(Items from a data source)
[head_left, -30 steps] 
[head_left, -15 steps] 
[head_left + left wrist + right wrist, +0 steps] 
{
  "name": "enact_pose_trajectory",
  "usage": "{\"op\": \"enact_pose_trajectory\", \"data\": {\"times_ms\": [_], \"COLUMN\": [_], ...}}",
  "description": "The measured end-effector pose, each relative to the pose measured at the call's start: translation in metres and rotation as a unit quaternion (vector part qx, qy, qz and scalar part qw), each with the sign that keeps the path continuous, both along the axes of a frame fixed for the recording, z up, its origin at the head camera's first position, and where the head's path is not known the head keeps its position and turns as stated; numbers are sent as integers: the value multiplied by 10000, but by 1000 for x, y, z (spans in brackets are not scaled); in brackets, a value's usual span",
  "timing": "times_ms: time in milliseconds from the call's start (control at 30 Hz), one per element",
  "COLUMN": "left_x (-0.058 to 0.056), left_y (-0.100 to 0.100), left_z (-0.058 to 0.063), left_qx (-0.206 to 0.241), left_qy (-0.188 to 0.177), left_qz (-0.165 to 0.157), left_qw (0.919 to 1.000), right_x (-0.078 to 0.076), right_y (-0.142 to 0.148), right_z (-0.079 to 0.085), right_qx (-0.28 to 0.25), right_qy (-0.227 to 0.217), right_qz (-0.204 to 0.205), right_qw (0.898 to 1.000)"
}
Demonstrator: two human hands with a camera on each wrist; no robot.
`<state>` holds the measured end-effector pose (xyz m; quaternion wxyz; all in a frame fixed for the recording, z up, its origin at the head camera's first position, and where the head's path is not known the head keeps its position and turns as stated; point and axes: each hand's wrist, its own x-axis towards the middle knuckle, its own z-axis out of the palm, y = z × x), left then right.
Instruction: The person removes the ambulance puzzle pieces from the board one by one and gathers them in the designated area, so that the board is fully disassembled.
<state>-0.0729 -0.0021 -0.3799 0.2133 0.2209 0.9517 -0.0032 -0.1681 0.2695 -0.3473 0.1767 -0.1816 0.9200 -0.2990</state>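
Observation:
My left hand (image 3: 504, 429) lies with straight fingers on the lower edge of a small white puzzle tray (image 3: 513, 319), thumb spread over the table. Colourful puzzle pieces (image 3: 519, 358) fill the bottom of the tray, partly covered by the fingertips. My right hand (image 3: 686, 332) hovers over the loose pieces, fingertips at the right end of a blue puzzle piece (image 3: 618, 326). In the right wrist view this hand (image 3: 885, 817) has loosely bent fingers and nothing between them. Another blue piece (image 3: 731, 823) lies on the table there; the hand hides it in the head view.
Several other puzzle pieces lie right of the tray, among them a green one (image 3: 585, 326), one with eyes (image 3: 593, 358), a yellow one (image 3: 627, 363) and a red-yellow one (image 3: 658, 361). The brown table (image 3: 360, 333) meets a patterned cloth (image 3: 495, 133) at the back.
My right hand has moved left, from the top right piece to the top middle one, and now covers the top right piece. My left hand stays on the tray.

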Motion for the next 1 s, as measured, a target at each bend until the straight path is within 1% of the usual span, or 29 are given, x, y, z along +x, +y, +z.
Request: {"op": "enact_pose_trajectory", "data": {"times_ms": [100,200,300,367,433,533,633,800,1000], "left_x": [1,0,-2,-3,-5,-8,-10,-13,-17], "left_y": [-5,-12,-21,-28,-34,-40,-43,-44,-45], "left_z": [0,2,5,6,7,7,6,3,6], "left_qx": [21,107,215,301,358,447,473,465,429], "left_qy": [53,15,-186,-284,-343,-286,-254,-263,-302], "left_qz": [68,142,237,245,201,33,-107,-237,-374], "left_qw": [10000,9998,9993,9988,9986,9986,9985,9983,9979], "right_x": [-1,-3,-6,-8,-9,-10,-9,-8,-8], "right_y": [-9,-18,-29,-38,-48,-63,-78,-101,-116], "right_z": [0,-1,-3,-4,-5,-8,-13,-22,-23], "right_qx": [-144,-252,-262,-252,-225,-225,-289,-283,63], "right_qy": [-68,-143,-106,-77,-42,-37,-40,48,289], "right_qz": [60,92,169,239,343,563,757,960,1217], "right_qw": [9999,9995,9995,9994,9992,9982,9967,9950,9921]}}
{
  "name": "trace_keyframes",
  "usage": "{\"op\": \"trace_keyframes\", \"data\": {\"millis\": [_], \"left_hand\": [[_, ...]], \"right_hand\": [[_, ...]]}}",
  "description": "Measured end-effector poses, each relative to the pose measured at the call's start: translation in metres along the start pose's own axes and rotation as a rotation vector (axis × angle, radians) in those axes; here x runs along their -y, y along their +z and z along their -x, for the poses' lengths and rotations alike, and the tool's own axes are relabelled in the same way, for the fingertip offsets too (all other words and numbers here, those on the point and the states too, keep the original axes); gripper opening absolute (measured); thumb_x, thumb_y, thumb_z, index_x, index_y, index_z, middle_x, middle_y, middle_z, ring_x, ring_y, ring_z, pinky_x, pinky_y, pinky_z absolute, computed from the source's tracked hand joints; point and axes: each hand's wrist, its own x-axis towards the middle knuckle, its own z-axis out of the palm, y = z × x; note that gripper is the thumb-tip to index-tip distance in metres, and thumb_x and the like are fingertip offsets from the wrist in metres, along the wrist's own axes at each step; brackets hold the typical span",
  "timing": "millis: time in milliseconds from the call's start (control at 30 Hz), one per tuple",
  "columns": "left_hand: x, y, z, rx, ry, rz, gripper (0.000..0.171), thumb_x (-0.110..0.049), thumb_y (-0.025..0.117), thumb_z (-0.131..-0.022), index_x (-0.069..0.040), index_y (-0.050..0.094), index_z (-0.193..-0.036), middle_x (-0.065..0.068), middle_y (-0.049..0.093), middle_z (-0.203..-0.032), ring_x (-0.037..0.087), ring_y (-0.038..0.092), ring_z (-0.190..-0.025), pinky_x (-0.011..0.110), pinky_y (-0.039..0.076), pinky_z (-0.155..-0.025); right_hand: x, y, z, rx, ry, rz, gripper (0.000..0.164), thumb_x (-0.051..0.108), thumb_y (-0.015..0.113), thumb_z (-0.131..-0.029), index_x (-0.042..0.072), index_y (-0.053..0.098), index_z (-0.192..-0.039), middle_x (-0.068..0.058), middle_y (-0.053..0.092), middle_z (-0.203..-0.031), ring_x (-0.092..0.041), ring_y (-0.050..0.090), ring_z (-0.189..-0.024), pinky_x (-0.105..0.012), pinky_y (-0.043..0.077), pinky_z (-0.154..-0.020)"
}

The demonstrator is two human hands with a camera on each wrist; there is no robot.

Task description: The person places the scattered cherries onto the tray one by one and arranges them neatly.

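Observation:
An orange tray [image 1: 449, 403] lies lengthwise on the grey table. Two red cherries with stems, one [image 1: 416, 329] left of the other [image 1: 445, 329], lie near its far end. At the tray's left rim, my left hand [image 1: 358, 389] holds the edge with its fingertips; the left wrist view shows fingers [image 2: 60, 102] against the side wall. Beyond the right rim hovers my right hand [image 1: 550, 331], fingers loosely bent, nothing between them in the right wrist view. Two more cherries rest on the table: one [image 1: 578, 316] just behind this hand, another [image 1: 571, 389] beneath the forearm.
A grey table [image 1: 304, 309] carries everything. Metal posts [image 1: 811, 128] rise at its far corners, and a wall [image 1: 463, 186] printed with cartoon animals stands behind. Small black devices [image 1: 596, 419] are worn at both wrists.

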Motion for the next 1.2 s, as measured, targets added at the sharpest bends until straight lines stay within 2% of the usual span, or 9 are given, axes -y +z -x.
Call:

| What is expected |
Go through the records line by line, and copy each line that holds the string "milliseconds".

| Response to the task |
  "timing": "times_ms: time in milliseconds from the call's start (control at 30 Hz), one per element",
  "timing": "millis: time in milliseconds from the call's start (control at 30 Hz), one per tuple",

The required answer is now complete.